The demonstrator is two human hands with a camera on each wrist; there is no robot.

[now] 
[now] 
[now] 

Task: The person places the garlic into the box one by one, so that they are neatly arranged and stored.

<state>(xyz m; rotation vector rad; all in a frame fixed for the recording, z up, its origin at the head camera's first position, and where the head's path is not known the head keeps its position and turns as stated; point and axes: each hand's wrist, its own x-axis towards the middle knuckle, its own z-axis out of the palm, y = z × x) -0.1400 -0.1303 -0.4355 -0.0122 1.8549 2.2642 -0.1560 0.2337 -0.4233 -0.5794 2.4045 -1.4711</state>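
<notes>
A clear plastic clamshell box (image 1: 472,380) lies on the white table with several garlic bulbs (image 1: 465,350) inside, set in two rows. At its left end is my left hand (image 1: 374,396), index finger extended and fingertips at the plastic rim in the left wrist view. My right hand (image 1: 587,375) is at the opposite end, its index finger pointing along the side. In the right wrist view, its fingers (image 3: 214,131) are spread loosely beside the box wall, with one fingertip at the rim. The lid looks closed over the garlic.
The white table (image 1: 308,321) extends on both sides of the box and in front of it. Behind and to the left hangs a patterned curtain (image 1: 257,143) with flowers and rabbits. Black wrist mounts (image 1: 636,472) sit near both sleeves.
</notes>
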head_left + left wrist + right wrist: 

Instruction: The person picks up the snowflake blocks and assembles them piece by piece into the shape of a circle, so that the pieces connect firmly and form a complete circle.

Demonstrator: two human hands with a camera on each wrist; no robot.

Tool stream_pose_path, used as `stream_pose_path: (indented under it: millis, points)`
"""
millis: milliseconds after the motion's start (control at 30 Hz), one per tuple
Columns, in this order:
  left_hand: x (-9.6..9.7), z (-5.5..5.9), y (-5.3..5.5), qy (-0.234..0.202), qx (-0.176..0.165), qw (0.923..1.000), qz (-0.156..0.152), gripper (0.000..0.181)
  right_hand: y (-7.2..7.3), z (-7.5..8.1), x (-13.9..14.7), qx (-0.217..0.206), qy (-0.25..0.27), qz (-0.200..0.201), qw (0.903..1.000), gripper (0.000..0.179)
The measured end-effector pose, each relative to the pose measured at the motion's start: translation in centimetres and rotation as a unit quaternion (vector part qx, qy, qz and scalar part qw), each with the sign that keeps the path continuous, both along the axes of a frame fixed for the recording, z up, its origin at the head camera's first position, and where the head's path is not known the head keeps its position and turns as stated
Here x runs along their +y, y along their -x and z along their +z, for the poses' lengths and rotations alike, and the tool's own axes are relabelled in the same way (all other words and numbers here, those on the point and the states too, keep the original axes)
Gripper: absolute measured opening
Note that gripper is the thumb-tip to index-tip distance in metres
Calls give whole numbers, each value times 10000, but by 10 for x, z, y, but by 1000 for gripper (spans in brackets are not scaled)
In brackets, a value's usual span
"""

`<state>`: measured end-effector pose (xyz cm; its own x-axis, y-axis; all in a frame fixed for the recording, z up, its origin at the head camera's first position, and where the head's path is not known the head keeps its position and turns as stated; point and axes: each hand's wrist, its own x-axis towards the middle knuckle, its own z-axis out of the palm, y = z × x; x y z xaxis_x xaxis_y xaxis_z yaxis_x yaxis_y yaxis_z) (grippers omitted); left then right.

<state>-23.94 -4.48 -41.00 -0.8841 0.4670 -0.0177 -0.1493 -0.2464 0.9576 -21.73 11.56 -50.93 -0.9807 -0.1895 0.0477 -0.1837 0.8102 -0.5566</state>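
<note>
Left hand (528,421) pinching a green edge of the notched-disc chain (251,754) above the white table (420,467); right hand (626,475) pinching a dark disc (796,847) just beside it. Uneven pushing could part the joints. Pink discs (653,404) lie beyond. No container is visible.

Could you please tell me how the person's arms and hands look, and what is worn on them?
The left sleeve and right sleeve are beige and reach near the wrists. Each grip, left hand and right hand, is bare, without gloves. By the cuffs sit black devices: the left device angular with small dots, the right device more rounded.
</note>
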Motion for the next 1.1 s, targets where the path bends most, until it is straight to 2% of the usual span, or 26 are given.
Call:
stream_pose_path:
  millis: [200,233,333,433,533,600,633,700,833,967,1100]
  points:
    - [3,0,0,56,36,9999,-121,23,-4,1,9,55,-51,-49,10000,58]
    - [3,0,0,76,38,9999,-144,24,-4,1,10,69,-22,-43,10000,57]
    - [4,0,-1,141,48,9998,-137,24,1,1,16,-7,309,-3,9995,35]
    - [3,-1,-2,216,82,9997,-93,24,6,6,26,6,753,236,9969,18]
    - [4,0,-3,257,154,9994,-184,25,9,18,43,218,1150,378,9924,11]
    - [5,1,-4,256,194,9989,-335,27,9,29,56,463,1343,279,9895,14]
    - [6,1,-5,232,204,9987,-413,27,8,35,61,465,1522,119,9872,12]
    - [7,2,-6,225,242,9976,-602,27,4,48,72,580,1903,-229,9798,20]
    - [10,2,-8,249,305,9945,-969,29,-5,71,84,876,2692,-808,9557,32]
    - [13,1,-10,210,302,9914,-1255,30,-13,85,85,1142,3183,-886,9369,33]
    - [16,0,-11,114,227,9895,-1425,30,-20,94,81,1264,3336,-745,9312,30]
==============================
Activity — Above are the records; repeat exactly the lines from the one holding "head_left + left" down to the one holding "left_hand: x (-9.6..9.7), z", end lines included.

Exercise output —
head_left + left wrist + right wrist: 

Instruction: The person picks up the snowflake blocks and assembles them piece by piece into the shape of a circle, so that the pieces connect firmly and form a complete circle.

Demonstrator: two human hands with a camera on each wrist; no robot.

Tool stream_pose_path, used as `stream_pose_path: (indented under it: millis, points)`
"""
millis: milliseconds after the motion's start (control at 30 Hz), one per tuple
Columns, in this order:
  left_hand: x (-9.6..9.7), z (-5.5..5.9), y (-5.3..5.5), qy (-0.234..0.202), qx (-0.176..0.165), qw (0.923..1.000), qz (-0.156..0.152), gripper (0.000..0.181)

The answer was written out completely.